__TASK ITEM__
Using the data beneath this instruction, retype only the lines from the one that contains "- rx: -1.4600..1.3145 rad" down to the one that contains "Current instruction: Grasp", both included, exactly as they appear.

__DATA TO EXAMINE__
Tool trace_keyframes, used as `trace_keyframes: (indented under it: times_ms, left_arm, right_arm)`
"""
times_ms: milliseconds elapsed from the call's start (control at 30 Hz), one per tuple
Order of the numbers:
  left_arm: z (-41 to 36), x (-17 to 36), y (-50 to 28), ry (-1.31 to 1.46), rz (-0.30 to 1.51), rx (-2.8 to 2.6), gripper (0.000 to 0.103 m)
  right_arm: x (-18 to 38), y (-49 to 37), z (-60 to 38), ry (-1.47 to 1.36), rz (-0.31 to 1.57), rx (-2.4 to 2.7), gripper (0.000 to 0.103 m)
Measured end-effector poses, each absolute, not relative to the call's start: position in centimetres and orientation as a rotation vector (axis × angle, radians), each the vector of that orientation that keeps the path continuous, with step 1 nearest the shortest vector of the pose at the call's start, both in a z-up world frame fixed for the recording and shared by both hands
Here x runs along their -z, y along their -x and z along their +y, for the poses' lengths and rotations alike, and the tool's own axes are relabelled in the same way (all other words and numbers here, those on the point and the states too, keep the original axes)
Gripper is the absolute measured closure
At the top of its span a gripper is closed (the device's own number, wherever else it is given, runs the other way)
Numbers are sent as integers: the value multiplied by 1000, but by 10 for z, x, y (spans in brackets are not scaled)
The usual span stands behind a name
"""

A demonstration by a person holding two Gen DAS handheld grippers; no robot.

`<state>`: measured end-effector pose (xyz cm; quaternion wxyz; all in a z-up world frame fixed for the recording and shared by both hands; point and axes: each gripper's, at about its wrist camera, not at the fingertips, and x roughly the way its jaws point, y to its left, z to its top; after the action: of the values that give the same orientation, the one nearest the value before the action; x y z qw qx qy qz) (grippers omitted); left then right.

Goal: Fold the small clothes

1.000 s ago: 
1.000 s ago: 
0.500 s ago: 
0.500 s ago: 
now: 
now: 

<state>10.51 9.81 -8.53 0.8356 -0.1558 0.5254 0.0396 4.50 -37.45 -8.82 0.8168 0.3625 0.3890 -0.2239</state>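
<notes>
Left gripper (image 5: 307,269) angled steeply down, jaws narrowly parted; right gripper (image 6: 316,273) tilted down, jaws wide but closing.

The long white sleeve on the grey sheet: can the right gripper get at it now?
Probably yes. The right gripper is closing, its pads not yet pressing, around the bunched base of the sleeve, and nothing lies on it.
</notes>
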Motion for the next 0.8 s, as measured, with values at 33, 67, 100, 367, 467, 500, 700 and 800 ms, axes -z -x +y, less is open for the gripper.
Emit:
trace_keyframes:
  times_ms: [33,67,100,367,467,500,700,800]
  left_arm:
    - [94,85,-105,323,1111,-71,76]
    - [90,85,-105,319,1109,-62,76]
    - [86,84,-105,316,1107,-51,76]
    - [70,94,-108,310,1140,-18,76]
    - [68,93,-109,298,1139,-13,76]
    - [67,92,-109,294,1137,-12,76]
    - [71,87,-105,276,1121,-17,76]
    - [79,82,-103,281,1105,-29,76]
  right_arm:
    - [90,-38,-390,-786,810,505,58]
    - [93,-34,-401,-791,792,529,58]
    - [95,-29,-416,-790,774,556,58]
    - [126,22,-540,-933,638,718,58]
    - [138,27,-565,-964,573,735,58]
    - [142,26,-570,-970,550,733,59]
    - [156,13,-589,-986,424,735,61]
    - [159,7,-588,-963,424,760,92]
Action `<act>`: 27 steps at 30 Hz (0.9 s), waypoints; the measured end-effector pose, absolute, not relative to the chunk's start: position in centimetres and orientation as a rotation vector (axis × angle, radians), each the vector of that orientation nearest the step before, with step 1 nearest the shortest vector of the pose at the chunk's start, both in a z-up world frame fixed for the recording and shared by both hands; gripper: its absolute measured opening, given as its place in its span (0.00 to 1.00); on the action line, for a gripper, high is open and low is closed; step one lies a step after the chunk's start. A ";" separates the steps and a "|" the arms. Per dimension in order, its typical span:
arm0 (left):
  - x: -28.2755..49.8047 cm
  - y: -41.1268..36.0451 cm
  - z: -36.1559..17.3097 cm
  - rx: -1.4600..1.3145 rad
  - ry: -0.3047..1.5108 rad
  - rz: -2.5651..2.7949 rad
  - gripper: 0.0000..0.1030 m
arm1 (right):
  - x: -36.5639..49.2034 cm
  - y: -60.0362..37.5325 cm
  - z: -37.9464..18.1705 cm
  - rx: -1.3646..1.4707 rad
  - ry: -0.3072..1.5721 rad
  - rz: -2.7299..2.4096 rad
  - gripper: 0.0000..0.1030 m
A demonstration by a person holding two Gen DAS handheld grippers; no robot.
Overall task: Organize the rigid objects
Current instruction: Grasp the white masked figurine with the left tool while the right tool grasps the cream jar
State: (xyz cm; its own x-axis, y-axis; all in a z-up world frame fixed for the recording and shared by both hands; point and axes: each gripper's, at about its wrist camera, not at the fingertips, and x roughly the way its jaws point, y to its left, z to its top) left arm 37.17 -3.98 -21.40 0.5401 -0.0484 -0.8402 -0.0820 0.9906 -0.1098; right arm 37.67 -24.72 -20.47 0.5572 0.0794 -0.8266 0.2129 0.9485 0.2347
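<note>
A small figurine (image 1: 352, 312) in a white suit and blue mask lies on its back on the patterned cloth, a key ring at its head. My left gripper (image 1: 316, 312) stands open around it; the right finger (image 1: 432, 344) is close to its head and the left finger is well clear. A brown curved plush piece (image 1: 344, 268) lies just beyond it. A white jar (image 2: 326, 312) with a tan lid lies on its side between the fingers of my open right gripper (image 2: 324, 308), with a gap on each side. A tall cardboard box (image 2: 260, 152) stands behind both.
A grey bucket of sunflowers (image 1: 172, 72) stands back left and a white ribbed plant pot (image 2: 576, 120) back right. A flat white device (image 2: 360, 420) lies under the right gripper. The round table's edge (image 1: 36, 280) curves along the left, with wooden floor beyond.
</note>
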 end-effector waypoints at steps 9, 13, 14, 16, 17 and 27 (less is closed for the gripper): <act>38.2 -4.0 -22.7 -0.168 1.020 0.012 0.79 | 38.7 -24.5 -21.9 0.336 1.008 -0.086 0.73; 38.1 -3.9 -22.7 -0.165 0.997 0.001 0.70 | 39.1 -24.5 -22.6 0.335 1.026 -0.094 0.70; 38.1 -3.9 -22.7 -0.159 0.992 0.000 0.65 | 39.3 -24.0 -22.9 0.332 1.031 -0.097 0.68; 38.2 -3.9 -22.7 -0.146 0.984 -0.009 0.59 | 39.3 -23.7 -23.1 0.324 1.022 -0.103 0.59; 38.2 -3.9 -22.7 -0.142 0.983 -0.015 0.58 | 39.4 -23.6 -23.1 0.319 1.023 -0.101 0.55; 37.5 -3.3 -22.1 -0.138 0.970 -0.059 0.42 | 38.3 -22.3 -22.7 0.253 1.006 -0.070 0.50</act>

__TASK RESULT__
  - rx: -1.4600..1.3145 rad
  - ry: -0.3047..1.5108 rad
  - rz: -2.5651..2.7949 rad
  - gripper: 0.0000..0.1030 m
arm1 (right):
  - x: -36.5639..49.2034 cm
  - y: -60.0362..37.5325 cm
  - z: -37.9464..18.1705 cm
  - rx: -1.3646..1.4707 rad
  - ry: -0.3072..1.5721 rad
  - rz: -2.7299..2.4096 rad
  - gripper: 0.0000..0.1030 m
A demonstration by a person holding two Gen DAS handheld grippers; no robot.
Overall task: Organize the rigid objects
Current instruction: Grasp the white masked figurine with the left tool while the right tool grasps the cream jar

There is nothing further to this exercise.